### [YOUR ASSIGNMENT]
Set the records down again, exactly, without their images.

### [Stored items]
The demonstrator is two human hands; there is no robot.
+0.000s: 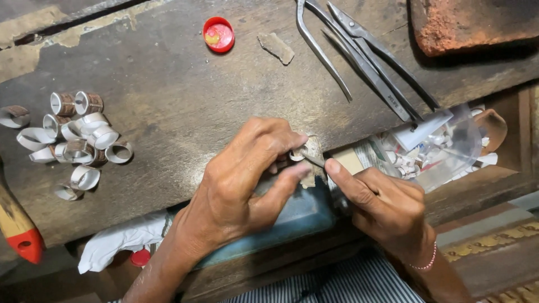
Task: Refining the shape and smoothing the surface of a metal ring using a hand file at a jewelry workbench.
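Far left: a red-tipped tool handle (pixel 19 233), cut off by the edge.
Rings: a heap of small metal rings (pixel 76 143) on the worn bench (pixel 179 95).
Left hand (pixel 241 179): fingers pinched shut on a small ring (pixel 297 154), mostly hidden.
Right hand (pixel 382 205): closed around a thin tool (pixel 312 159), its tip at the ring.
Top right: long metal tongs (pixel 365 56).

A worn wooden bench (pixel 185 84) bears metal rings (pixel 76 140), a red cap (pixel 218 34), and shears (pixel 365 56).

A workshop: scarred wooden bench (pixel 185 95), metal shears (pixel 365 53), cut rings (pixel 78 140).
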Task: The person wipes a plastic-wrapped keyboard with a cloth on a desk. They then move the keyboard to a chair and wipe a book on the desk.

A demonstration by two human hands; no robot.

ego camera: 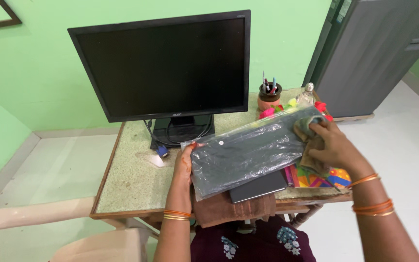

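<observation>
A black keyboard [246, 153] wrapped in clear plastic is tilted above the front of the small table [127, 184]. My left hand [184, 162] grips its left end. My right hand [333, 145] presses a brownish cloth [311, 140] against the keyboard's right end. Under the keyboard lies a dark grey flat device [258, 187] and a colourful patterned book [323, 177]. A brown cloth [231, 208] hangs over the table's front edge.
A black monitor [166, 65] stands at the back of the table with cables [163, 143] at its base. A clay pen pot [269, 96], a glass bottle [308, 94] and bright flowers [277, 110] sit back right. A grey cabinet [379, 53] stands right; a chair [49, 228] lower left.
</observation>
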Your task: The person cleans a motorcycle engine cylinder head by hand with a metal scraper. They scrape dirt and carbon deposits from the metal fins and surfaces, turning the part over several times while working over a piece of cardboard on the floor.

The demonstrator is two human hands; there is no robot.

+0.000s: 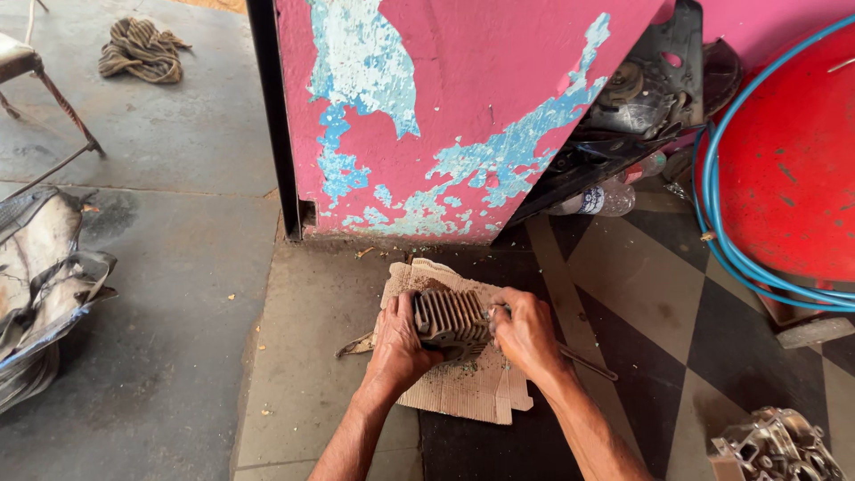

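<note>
On one torn cardboard sheet below the peeling pink panel sits one finned engine cylinder. Two hands grip it: the left hand curls closed around its left end, and the right hand closes on its right end. One metal rod beside the cardboard is partly hidden under the right wrist. One metal engine part right of the cardboard is cut off by the frame edge.

Both forearms are bare, no sleeves, gloves, rings or watch showing on the hands.
</note>
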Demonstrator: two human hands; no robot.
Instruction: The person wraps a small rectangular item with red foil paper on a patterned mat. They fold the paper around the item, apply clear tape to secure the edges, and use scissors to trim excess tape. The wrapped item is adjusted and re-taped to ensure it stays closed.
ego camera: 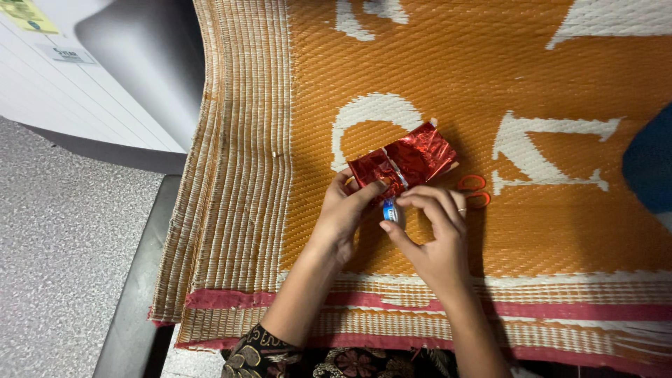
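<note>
A small box wrapped in shiny red foil paper (pixel 406 162) lies on an orange and white woven mat (pixel 560 231). My left hand (pixel 344 210) presses on the near left edge of the wrapped box with thumb and fingers. My right hand (pixel 430 231) holds a small blue and white roll of tape (pixel 390 210) just below the box, pinched between thumb and forefinger. Orange-handled scissors (pixel 474 190) lie partly hidden behind my right hand's fingers.
The mat's striped beige and red border (pixel 238 210) runs along the left and near sides. A white appliance (pixel 105 70) stands at the upper left on a grey speckled floor (pixel 63 259). A dark blue object (pixel 651 164) shows at the right edge.
</note>
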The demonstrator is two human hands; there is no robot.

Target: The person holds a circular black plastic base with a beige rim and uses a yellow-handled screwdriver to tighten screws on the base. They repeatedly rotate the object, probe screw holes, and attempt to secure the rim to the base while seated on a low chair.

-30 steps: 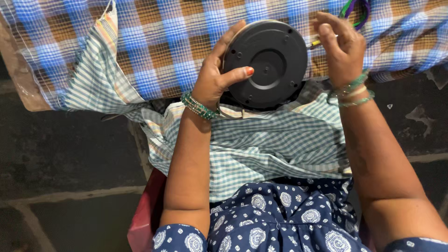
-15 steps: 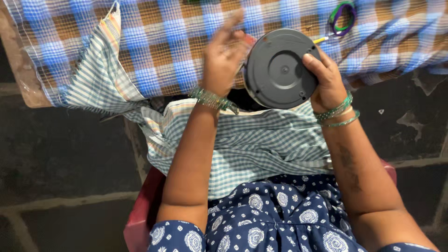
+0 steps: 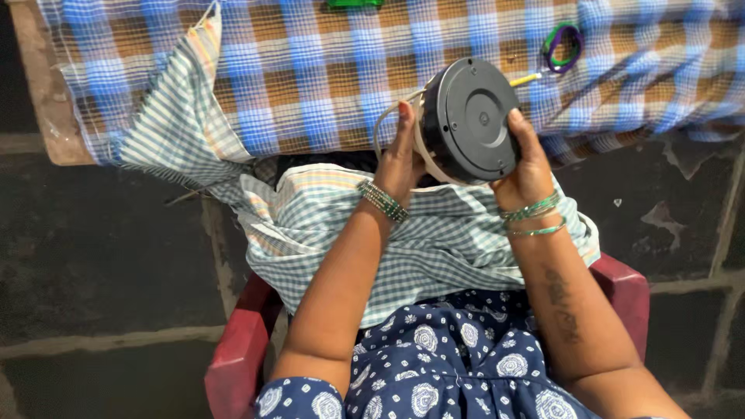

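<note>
A round black disc-shaped device [image 3: 471, 120] with a pale rim and a thin white cord looping off its left side is held upright in front of me. My right hand [image 3: 526, 167] grips its lower right edge, thumb on the black face. My left hand [image 3: 401, 155] presses against its left side, fingers flat along the pale rim. Both wrists wear green bangles. Under the device a green-and-white checked cloth [image 3: 326, 233] lies over my lap.
A blue-and-brown checked cloth [image 3: 310, 70] covers the table ahead. Scissors with green and purple handles [image 3: 563, 45] lie at its right, a green object [image 3: 353, 3] at the far edge. I sit in a red plastic chair [image 3: 240, 357] on a dark stone floor.
The device has turned from facing me flat to standing tilted. My left hand came off its face, swung over, and now rests on its left rim; my right hand took the lower right edge.
</note>
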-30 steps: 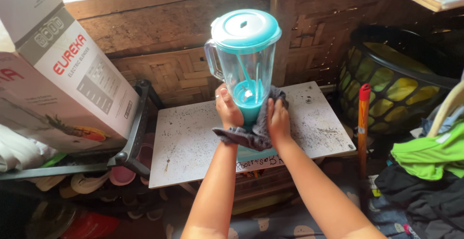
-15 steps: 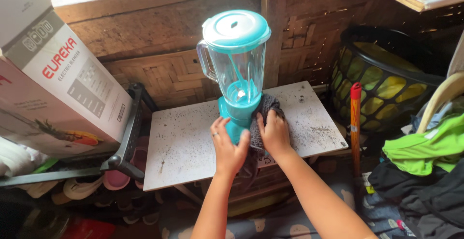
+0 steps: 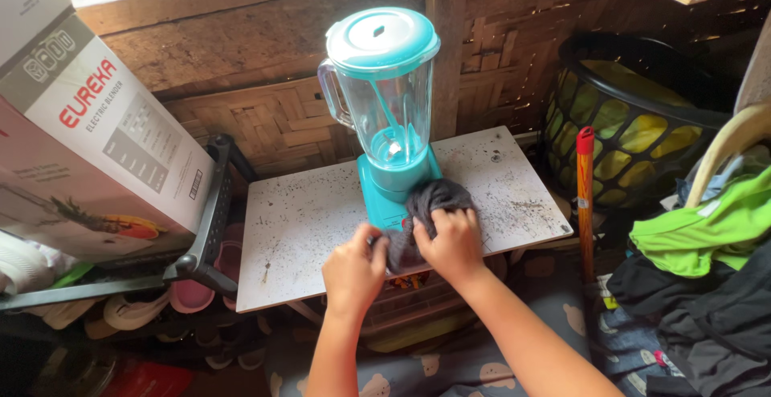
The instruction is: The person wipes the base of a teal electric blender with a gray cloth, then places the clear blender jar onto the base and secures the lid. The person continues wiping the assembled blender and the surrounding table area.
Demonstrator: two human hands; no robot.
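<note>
Your left hand (image 3: 353, 271) is curled into a loose fist at the near edge of the table (image 3: 305, 228), its fingers pinching the lower end of the dark grey cloth (image 3: 424, 212). Your right hand (image 3: 452, 244) sits just beside it, closed over the bunched middle of that cloth and pressing it against the front of the teal blender base (image 3: 384, 196). The base stands on the speckled white table, near its middle. On top sits the clear jar (image 3: 391, 108), upright, handle to your left, teal lid (image 3: 381, 40) shut on it. Inside you can make out the blade at the bottom; otherwise the jar looks empty, though the glare makes that hard to call. To your right, a red-topped orange stick (image 3: 585, 180) stands just in front of a black mesh basket (image 3: 634, 76) with something yellow-green in it. To your left, a large cardboard box (image 3: 96, 140) leans on a black rack (image 3: 210, 220).
</note>
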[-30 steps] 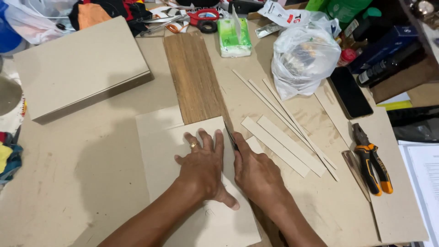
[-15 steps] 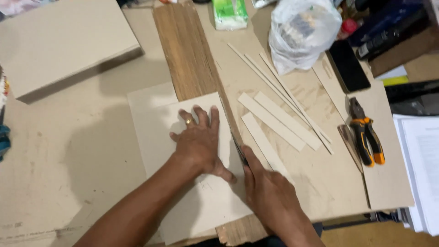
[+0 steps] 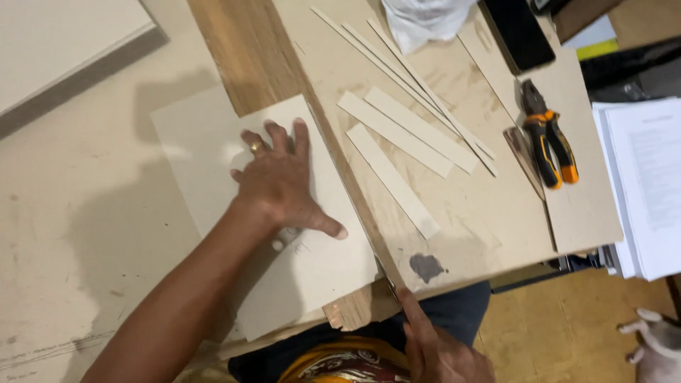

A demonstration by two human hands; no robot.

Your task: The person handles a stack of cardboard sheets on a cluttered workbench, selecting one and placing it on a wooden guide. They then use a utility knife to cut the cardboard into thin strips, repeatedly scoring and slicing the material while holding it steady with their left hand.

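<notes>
Pressing flat, the left hand (image 3: 278,186) has its fingers spread wide on the grey card sheet (image 3: 312,262), thumb out toward the sheet's right edge. That sheet lies across a wooden plank (image 3: 245,53) near the table's front edge. Down low, the right hand (image 3: 440,351) pinches a knife (image 3: 386,278) — blade at the sheet's near right corner. Cut card strips (image 3: 404,135) lie just right of the plank, orange-handled pliers (image 3: 546,135) further right.
</notes>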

### [THE COMPLETED TASK]
The demonstrator is two human hands; there is no robot.
+0.000s: 
Task: Refining the shape and smoothing the surface of a metal ring using a hand file at a jewelry workbench.
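Far left: a red-tipped tool handle (pixel 19 233), cut off by the edge.
Rings: a heap of small metal rings (pixel 76 143) on the worn bench (pixel 179 95).
Left hand (pixel 241 179): fingers pinched shut on a small ring (pixel 297 154), mostly hidden.
Right hand (pixel 382 205): closed around a thin tool (pixel 312 159), its tip at the ring.
Top right: long metal tongs (pixel 365 56).

A worn wooden bench (pixel 185 84) bears metal rings (pixel 76 140), a red cap (pixel 218 34), and shears (pixel 365 56).

A workshop: scarred wooden bench (pixel 185 95), metal shears (pixel 365 53), cut rings (pixel 78 140).
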Task: The person wipes a plastic-wrapped keyboard with a cloth on a desk. They then move the keyboard to a chair and wipe a book on the desk.

A demonstration by two human hands; no robot.

ego camera: 

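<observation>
A black keyboard [246, 153] wrapped in clear plastic is tilted above the front of the small table [127, 184]. My left hand [184, 162] grips its left end. My right hand [333, 145] presses a brownish cloth [311, 140] against the keyboard's right end. Under the keyboard lies a dark grey flat device [258, 187] and a colourful patterned book [323, 177]. A brown cloth [231, 208] hangs over the table's front edge.
A black monitor [166, 65] stands at the back of the table with cables [163, 143] at its base. A clay pen pot [269, 96], a glass bottle [308, 94] and bright flowers [277, 110] sit back right. A grey cabinet [379, 53] stands right; a chair [49, 228] lower left.
</observation>
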Your task: The person cleans a motorcycle engine cylinder head by hand with a metal scraper. They scrape dirt and carbon deposits from the metal fins and surfaces, turning the part over several times while working over a piece of cardboard on the floor.

The demonstrator is two human hands; there is no robot.

+0.000s: 

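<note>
On one torn cardboard sheet below the peeling pink panel sits one finned engine cylinder. Two hands grip it: the left hand curls closed around its left end, and the right hand closes on its right end. One metal rod beside the cardboard is partly hidden under the right wrist. One metal engine part right of the cardboard is cut off by the frame edge.

Both forearms are bare, no sleeves, gloves, rings or watch showing on the hands.
</note>
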Demonstrator: two human hands; no robot.
Instruction: The person wraps a small rectangular item with red foil paper on a patterned mat. They fold the paper around the item, apply clear tape to secure the edges, and use scissors to trim excess tape. The wrapped item is adjusted and re-taped to ensure it stays closed.
ego camera: 
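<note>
A small box wrapped in shiny red foil paper (pixel 406 162) lies on an orange and white woven mat (pixel 560 231). My left hand (pixel 344 210) presses on the near left edge of the wrapped box with thumb and fingers. My right hand (pixel 430 231) holds a small blue and white roll of tape (pixel 390 210) just below the box, pinched between thumb and forefinger. Orange-handled scissors (pixel 474 190) lie partly hidden behind my right hand's fingers.
The mat's striped beige and red border (pixel 238 210) runs along the left and near sides. A white appliance (pixel 105 70) stands at the upper left on a grey speckled floor (pixel 63 259). A dark blue object (pixel 651 164) shows at the right edge.
</note>
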The demonstrator is two human hands; there is no robot.

Target: The person holds a circular black plastic base with a beige rim and uses a yellow-handled screwdriver to tighten screws on the base. They repeatedly rotate the object, probe screw holes, and attempt to secure the rim to the base while seated on a low chair.

-30 steps: 
-15 steps: 
+0 steps: 

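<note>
A round black disc-shaped device [image 3: 471, 120] with a pale rim and a thin white cord looping off its left side is held upright in front of me. My right hand [image 3: 526, 167] grips its lower right edge, thumb on the black face. My left hand [image 3: 401, 155] presses against its left side, fingers flat along the pale rim. Both wrists wear green bangles. Under the device a green-and-white checked cloth [image 3: 326, 233] lies over my lap.
A blue-and-brown checked cloth [image 3: 310, 70] covers the table ahead. Scissors with green and purple handles [image 3: 563, 45] lie at its right, a green object [image 3: 353, 3] at the far edge. I sit in a red plastic chair [image 3: 240, 357] on a dark stone floor.
The device has turned from facing me flat to standing tilted. My left hand came off its face, swung over, and now rests on its left rim; my right hand took the lower right edge.
</note>
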-30 steps: 
-15 steps: 
+0 steps: 
The instruction is: The person wipes the base of a teal electric blender with a gray cloth, then places the clear blender jar onto the base and secures the lid. The person continues wiping the assembled blender and the surrounding table area.
Demonstrator: two human hands; no robot.
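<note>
Your left hand (image 3: 353, 271) is curled into a loose fist at the near edge of the table (image 3: 305, 228), its fingers pinching the lower end of the dark grey cloth (image 3: 424, 212). Your right hand (image 3: 452, 244) sits just beside it, closed over the bunched middle of that cloth and pressing it against the front of the teal blender base (image 3: 384, 196). The base stands on the speckled white table, near its middle. On top sits the clear jar (image 3: 391, 108), upright, handle to your left, teal lid (image 3: 381, 40) shut on it. Inside you can make out the blade at the bottom; otherwise the jar looks empty, though the glare makes that hard to call. To your right, a red-topped orange stick (image 3: 585, 180) stands just in front of a black mesh basket (image 3: 634, 76) with something yellow-green in it. To your left, a large cardboard box (image 3: 96, 140) leans on a black rack (image 3: 210, 220).
</note>
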[-30 steps] 
[-15 steps] 
[+0 steps] 

A demonstration by two human hands; no robot.

Your task: The person handles a stack of cardboard sheets on a cluttered workbench, selecting one and placing it on a wooden guide. They then use a utility knife to cut the cardboard into thin strips, repeatedly scoring and slicing the material while holding it steady with their left hand.

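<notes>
Pressing flat, the left hand (image 3: 278,186) has its fingers spread wide on the grey card sheet (image 3: 312,262), thumb out toward the sheet's right edge. That sheet lies across a wooden plank (image 3: 245,53) near the table's front edge. Down low, the right hand (image 3: 440,351) pinches a knife (image 3: 386,278) — blade at the sheet's near right corner. Cut card strips (image 3: 404,135) lie just right of the plank, orange-handled pliers (image 3: 546,135) further right.
</notes>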

There is no more output for this exercise.